Nattering about video games

First of all: I reviewed Hoa when I first played it– spoiler alert, I really liked it– but I promised to link to the Let’s Play when it was up and I never did. So here it is; all five episodes are live so if you have some time to watch, feel free. Hit that subscribe button, too.

Second, it’s weird how this whole YouTube thing has affected the way I actually play video games. This is not at all surprising, but I find it interesting anyway. To be more specific: a game I did a Let’s Play series for just released some new (free) DLC, and I don’t know how to play it, if that makes any sense. Before, I’d just play it or not. Now, I’m going back and forth between doing regular episodes, a livestream where I just run through the whole thing, or– crazy, I know– possibly just playing it off-camera, y’know, like a normal person.

(Looks it up, discovers it requires a fresh playthrough to be done right, decides not to play at all)

Still, though.

In related news, I’m playing Far Cry 6 right now, and that’s set in the “real” world, so to speak, and so features licensed music whenever you enter a vehicle. I uploaded a bunch of new episodes yesterday and immediately got hit with a ton of more-or-less bullshit copyright claims, but the way YouTube arbitrates copyright claims puts all the power in the hands of the people claiming that you’re violating your copyright. Now, granted, I’m hundreds and hundreds of followers away from monetizing the channel and will probably lose interest well before it gets that big, but it annoys me that there could be a 13-second clip of a song that was licensed to the game in my video because I jumped into a car for a few seconds and because of that these folks feel like they’re entitled to all of the revenue that video might generate, as if those thirteen seconds are the fucking reason people are watching the half-hour video. It’s horseshit. I’ve turned off the radio option for any further episodes I record so this won’t be happening again, but I’m thinking about re-editing the videos that have claims on them just to pre-empt any future bullshit. The way I record preserves my commentary and the game audio in separate files, so it would take some time to do but in terms of the actual work involved it would be pretty trivial to snip the songs out. We’ll see if my appeals go through or not.

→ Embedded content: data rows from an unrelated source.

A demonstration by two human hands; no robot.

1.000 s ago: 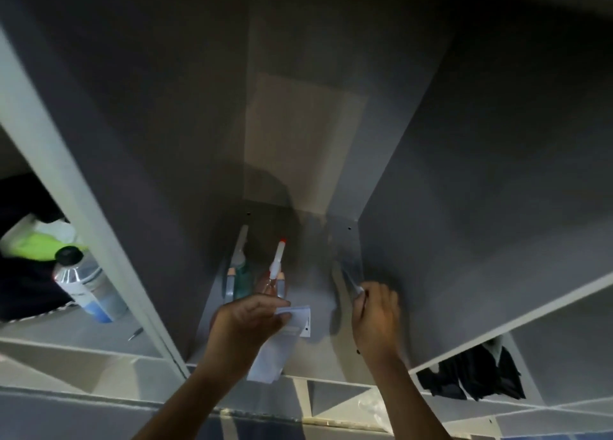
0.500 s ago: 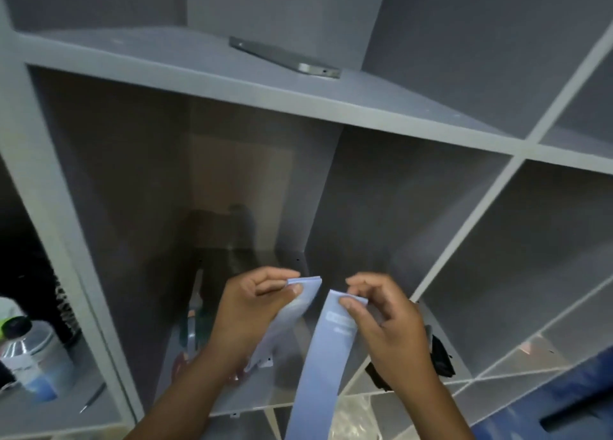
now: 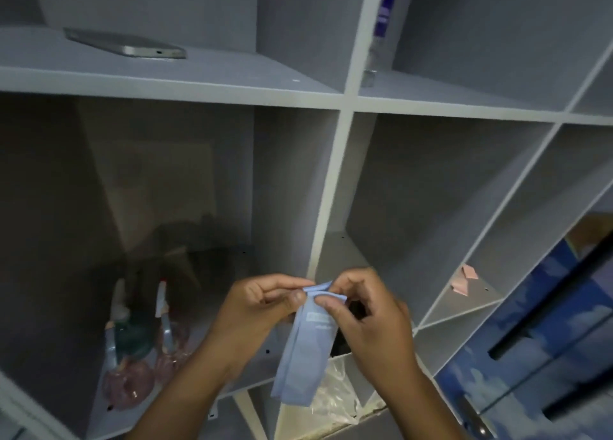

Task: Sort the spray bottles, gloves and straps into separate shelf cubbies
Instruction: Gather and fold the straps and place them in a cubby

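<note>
Both hands, the left hand (image 3: 262, 302) and right hand (image 3: 368, 317), now pinch the folded-over blue strap (image 3: 306, 346), its ends brought together since 0.5 s ago; seemingly ready for its cubby.

Lower centre of the frame, you have a pale blue strap (image 3: 303, 356) with a small lighter printed mark near its top, above clear, cream-tinted plastic film (image 3: 335, 396). Lower left, your spray bottles (image 3: 132, 350) show pinkish and dark teal bodies with white nozzles, one tipped red; upper left, a grey metallic phone (image 3: 129, 46). The shelf unit (image 3: 345, 147) is plain grey-white; a pink strap (image 3: 462, 282) sits at right, with a blue, white-mottled surface (image 3: 537, 340) lower right.
</note>
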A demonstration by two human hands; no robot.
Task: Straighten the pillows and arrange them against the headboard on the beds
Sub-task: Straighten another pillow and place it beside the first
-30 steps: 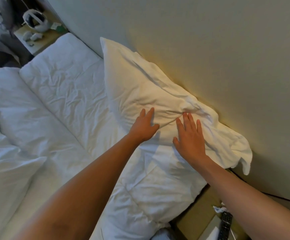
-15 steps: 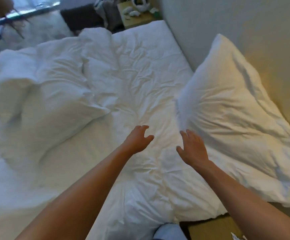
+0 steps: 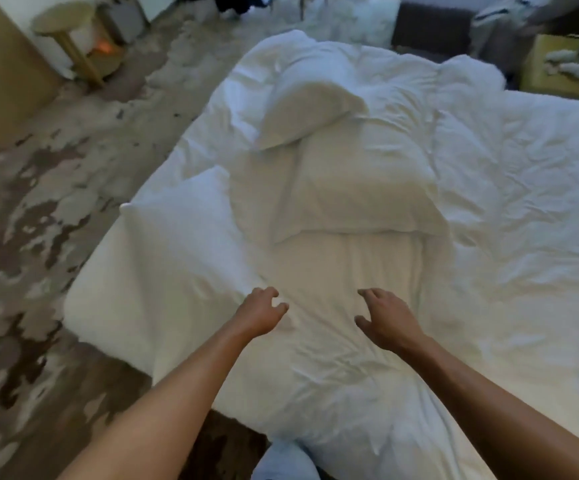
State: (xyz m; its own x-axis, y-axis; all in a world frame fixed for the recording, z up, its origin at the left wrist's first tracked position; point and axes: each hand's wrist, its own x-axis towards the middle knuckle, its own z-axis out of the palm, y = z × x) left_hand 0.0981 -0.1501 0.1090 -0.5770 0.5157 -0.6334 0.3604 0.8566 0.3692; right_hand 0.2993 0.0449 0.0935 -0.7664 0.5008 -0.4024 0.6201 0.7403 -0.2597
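Both hands, left (image 3: 262, 311) and right (image 3: 386, 318), hover empty with loosely curled fingers; the pillow (image 3: 360, 188) lies straight ahead, roughly midway, long axis running away.

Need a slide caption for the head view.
Both empty hands, left and right, reach toward loose pillows on the bed.

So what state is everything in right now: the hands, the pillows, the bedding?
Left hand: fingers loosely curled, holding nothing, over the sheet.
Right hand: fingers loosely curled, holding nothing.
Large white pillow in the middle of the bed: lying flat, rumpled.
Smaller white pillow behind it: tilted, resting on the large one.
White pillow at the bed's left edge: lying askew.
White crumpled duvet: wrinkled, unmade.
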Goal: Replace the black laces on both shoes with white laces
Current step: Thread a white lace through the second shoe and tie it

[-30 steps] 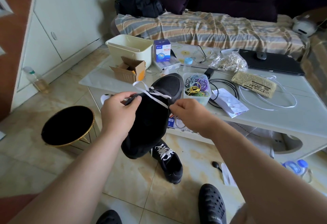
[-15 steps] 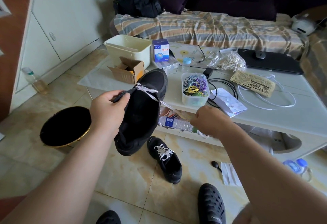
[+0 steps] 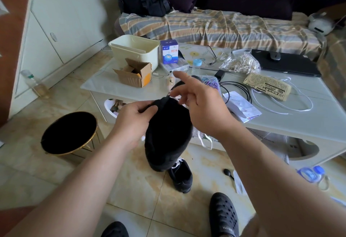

Bathroom work is proceeding apace. Not as exciting today as yesterday, but I’ll post pictures later anyway.

#REVIEW: Hoa (PS5)

I haven’t written a game review on here in a while, mostly because I’ve been confining most of my gaming to my YouTube channel, but I just finished Hoa last night and I feel like this one deserves a little bit more of a push. The Let’s Play isn’t going to run for a few weeks– the current game I’m playing is going to wrap up on the 30th and there’s a whole other game I want to play before Hoa runs, but I picked it up on sale and more or less on a whim– at $4.95, I’m willing to play ten minutes and decide I made a mistake– and it’s absolutely fucking delightful, and if you’re any kind of gamer at all you owe it to yourself to check this one out. It seems to have launched on basically every available system, so you don’t even have to have any particular device to play it.

Hoa is a platformer/puzzle game, only about two and a half hours in length– it will run five episodes when I stream it– and all of the art assets are entirely hand-drawn. It is absolutely gorgeous from start to finish, as you move through (mostly) naturalistic, wooded settings, interacting with fish and insects and other forms of wildlife along with the occasional robotic enemy. The game is divided into five or six zones, and the progression is pretty linear– you collect five butterflies in each level and then turn them in to … well, not a “boss,” because the game doesn’t have any combat at all, but a large denizen of the level, who gives you a new movement ability and sends you on to the next area. There is a story, but it’s kind of bare-bones until all the reveals come at the end, so I’m not going to spoil anything.

This is not a challenging game, and I don’t think it’s meant to be; it’s one of the few games I’ve played where I really feel like relaxation was one of the goals of the game designers, and the piano soundtrack (while occasionally a bit too loud) is just amazing. This is a great game to just play through and chill to, and it’s one of the very rare games where I feel like trying to speed-run it might be fun.

What pushes this game into territory where I’m raving about it is how it handles the ending. There is a big chase scene that is actually handled as a cutscene, which took me by surprise, but then the game does something completely unexpected once the game ends, and the way it handles revealing the parts of the story that had been opaque through endgame cutscenes is really impressive. This was a good game until the last half-hour or so and then shifted into something entirely more notable at that point, and I strongly suggest you play it yourself before watching me do it. It’s a steal at $4.95, and I wouldn’t have felt bad at all if I’d paid the full price. Definitely check it out.